Now, like Ms. Le Pen, Italian populist leaders have felt “obliged to cut their ties to some forms of extremism,” Mr. Letta said. “They have lost this ability to preserve this ambiguity about their ties to extremists on the margins,” he added.
He said that Mr. Trump’s defeat and the violent responses to it were considerable blows to European populism. The coronavirus disaster alone, he added, represented “the revenge of competence and the scientific method” against the obscurantism and anti-elitism of populism, noting that the troubles surrounding Brexit have also been a blow.
“We even start to think that Brexit has been something positive for the rest of Europe, allowing a relaunch,” Mr. Letta said. “Nobody followed Britain out, and now there’s the collapse of Trump.”

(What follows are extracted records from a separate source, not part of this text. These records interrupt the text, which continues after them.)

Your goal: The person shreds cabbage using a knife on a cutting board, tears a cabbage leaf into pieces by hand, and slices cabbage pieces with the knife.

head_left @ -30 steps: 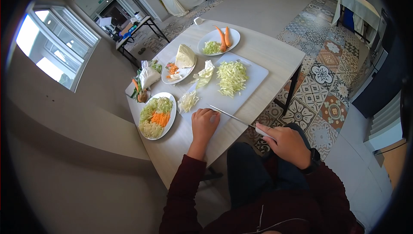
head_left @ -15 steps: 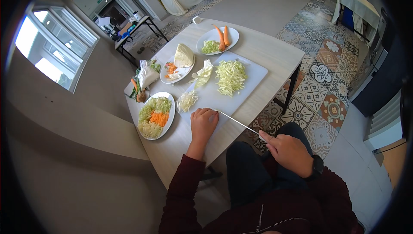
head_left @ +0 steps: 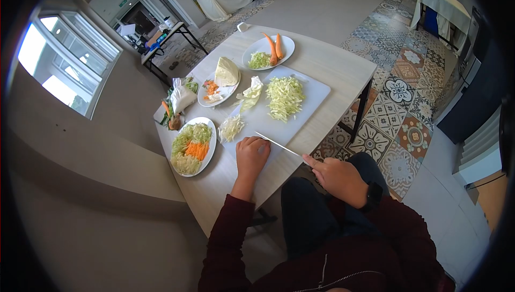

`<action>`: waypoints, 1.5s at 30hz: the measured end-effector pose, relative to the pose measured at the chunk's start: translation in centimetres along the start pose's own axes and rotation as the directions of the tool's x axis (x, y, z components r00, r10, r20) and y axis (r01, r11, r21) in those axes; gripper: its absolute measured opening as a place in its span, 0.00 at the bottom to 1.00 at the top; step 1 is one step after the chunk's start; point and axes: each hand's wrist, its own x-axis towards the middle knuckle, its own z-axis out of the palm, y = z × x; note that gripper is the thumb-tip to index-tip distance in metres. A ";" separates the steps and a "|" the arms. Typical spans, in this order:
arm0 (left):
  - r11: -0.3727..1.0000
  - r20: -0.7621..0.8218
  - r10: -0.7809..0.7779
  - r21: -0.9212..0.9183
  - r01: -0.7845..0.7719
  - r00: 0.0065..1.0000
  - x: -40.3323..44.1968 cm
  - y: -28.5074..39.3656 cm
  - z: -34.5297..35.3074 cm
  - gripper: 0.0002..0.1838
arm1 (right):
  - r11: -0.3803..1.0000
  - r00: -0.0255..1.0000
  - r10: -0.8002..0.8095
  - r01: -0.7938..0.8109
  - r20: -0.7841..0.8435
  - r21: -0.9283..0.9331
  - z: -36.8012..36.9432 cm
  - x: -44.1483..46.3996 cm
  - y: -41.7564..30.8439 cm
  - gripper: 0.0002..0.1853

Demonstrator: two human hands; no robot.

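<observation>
Here, my right hand (head_left: 339, 180) grips a knife (head_left: 281, 146), fingers wrapped round its handle, the blade crossing the cutting board's (head_left: 315, 104) right edge. My left hand (head_left: 252, 157) rests at the near end, fingers curled together; I cannot tell whether they pinch anything. Shredded cabbage (head_left: 284, 98) heaps toward the far end; carrots (head_left: 279, 47) lie plated near the table's (head_left: 346, 69) far edge.

My right hand (head_left: 337, 178) holds a knife (head_left: 279, 144), tip toward ten o'clock — shredded cabbage (head_left: 285, 98) lies at one o'clock from my curled left hand (head_left: 251, 157).
</observation>
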 end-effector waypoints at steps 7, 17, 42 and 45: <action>0.999 0.004 -0.033 0.040 0.032 0.999 0.0 0.0 -0.2 0.03 | 0.998 0.999 -0.023 0.021 -0.037 -0.058 -0.3 0.4 -0.3 0.23; 1.000 -0.023 0.007 -0.019 -0.007 1.000 0.0 0.2 -0.3 0.03 | 0.999 0.998 0.041 -0.041 -0.038 -0.019 -1.1 0.4 0.1 0.23; 1.000 -0.020 -0.007 0.013 0.007 1.000 0.0 0.1 -0.2 0.02 | 0.997 0.998 0.057 -0.055 0.022 -0.052 -3.0 -2.7 -1.1 0.22; 1.000 -0.025 -0.006 0.010 0.006 1.000 0.0 0.1 -0.2 0.02 | 0.997 0.997 0.072 -0.070 0.039 -0.034 -3.8 -3.2 -1.5 0.22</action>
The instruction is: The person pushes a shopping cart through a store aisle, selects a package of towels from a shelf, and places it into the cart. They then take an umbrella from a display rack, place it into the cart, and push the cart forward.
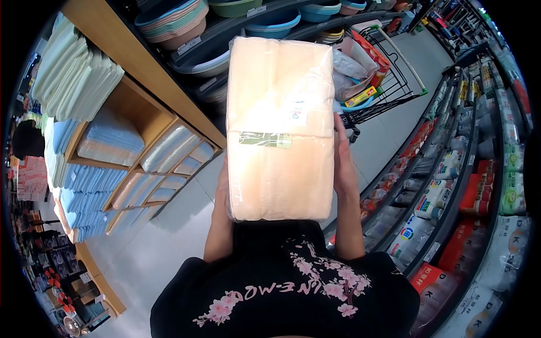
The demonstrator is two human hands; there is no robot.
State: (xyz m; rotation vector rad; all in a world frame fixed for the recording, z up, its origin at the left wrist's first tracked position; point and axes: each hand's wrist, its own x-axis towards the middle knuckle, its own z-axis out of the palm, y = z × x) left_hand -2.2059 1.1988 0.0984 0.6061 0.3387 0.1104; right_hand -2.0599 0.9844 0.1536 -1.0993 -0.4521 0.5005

But Mr. Moïsi, the Institut Montaigne analyst, struck a darker note. Having written about the emotions of geopolitics, he sees a dangerous analogy in what happened at the Capitol, noting that it could go down as a heroic event among many of Mr. Trump’s supporters.
The rioting reminded him, he said, of the failed Beer Hall Putsch by Adolf Hitler and the early Nazi Party in Munich in 1923.
That effort to overthrow the Bavarian government also had elements of farce and was widely ridiculed, but it became “the foundational myth of the Nazi regime,” Mr. Moïsi said. Hitler spent the prison term he was handed after the violence writing “Mein Kampf.”
Mr. Moïsi cited the death of Ashli Babbitt, a military veteran shot by a Capitol Police officer. “If things go badly in America,” he said, “this woman could be the first martyr.”